Categoría: Escritos

  • Tal vez

    Podría ser feliz si quisiera,
    sólo con un poco de voluntad.
    Pero ya no puedo.
    Y sé,
    sé,
    que así me ahogo,
    me aislo
    y me pudro
    en mi soledad.
    Créetelo,
    porque duele.

  • Adiós

    Te fuiste,
    amor mío
    y si lo escribo
    es para
    matarme lentamente.
    Palabra a palabra,
    espada contra espada
    y una perdedora
    en esta guerra
    que parecía no tener fin
    pero que la derrota derrapó
    por mi corazón
    desgarrándome.
    Joder,
    que ya no estás.
    Tu presencia,
    mi invisibilidad.

  • Mírame

    Si me miras fijamente a los ojos, mi alma, jamás verás mi calma.
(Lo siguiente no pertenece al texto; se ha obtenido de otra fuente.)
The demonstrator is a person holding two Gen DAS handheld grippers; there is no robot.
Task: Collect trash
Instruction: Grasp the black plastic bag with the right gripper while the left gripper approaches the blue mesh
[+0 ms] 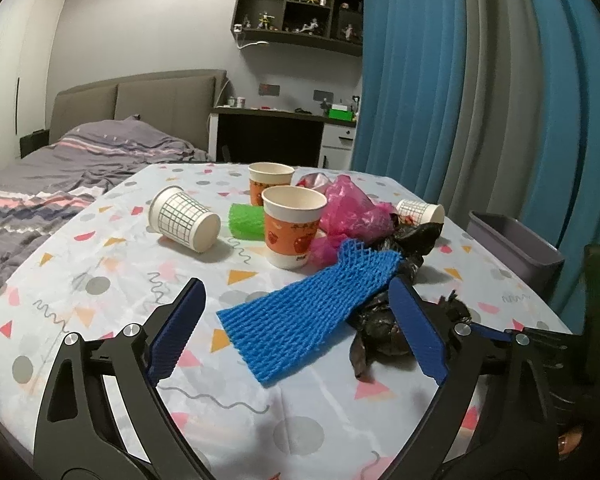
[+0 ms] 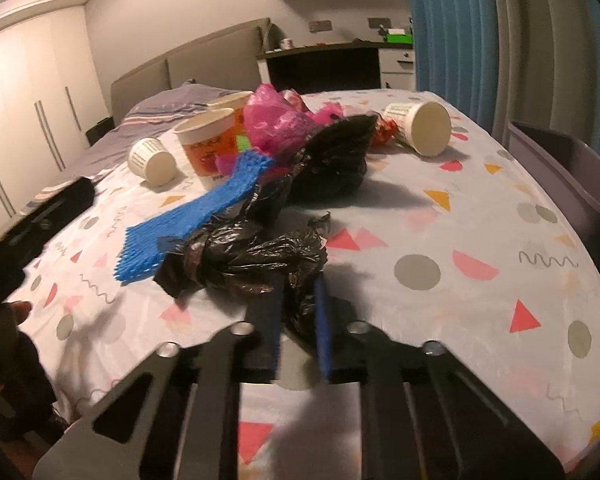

Soy turbia, oscura, sucia. Llena de tempestad, de dolor. Es un sin parar constante.

  • Ámalo

    Ama mi caos, ámalo. Porque soy caóticamente jodida. Te mataré, y luego moriré de un balazo en el pecho. De un portazo. Va a doler.
    (Dolerá).

  • Viviendo

    Pensar, y escribir.
    Leer, y pensar.
    Y, luego, vivir para después sentir.

  • Desnúdate

    Y cuando no tienes el mar delante, ni un libro entre tus manos, pero te tienes a ti. Respiras. Te debes (amor propio). Te amas. Lo intentas. Tócate el cuerpo, el rostro y el corazón. Escucha cómo vibra, cómo baila y siente. Porque en el fondo del pozo oscuro sientes algo. Saber el qué es bastante complicado. Siempre ha sido difícil para ti. Pero es tu momento y nadie te lo va a quitar. Desnúdate de penas, dolores y cicatrices. De inseguridades y miedos. Quitátelos afrontándolos. Sí, debes mirarlos de frente. De esta forma irán cayendo de tus manos trozo a trozo. Las palabras, las más duras y rotas, se romperán sólo si las has leído con los ojos abiertos. Con esperanza, amor y pasión. Con una tranquilidad immesurable. Ahí, justo, sabrás lo que es que todo se te escape y vuelva a ti simplemente aquel amor que diste una vez y no volvió jamás. Porque volverá. Creéme que el acto de quererte volverá siendo más, mucho más. Su tacto, su olor y su sentir, su caminar serán invencibles, infinitos.

  • Soñar

    Voy lenta escribiendo o, mejor dicho, no escribo. Porque no hay momentos de sentir, de vivir y fluir entre palabras. Se me escapan las ideas evadiéndose de mi ser. Es frustrante. Ya no conecto ni conmigo misma.
    Tengo proyectos que son sueños. Me encantaría hacerlos realidad, como mínimo, surfear por el camino y volar.

  • No quiero

    -Papá, no quiero ir a clase.
    -¿Por qué hija?
    -Porque no me apetece. No es una rebelación. Es, simplemente, que no me apetece. Me disgusta la sociedad y cómo está formado el sistema educativo. Y ya me cansa. Y sé que, o me adapto a él o muero en el intento, de intentarlo.
    Además me apasiona escribir. Me quedaría todo el día escribiendo. Y también me gusta leer. En mis tiempos muertos lo hago y lo seguiré haciendo. A veces los provoco (los espacios en blanco) yo, así tengo más tiempo y leo más horas.
    Y sé que suena a excusa tonta: quiero ser escritora. Toda mi vida lo he dicho, lo deseé. Lo intenté. Hace poco que me he percatado de algo: ya lo soy. De hecho, lo estoy siendo porque escribo.
    Lo que me parece repugnante es que digan que de escribir no se puede vivir. Pero es que yo vivo de la escritura sin ganar ni un centavo, y vivo por y para ella (yo). ¿Me explico? Nadie nunca me ha apoyado, ni siquiera me han dicho que siga mi sueño, o quizás sí. Lo que no me dijeron es cómo. Y me doy cuenta que sin querer, por impulso, con necesidad y de corazón lo estoy logrando. Es tan reconfortante que me siento vacía. Fíjate tú la ironía.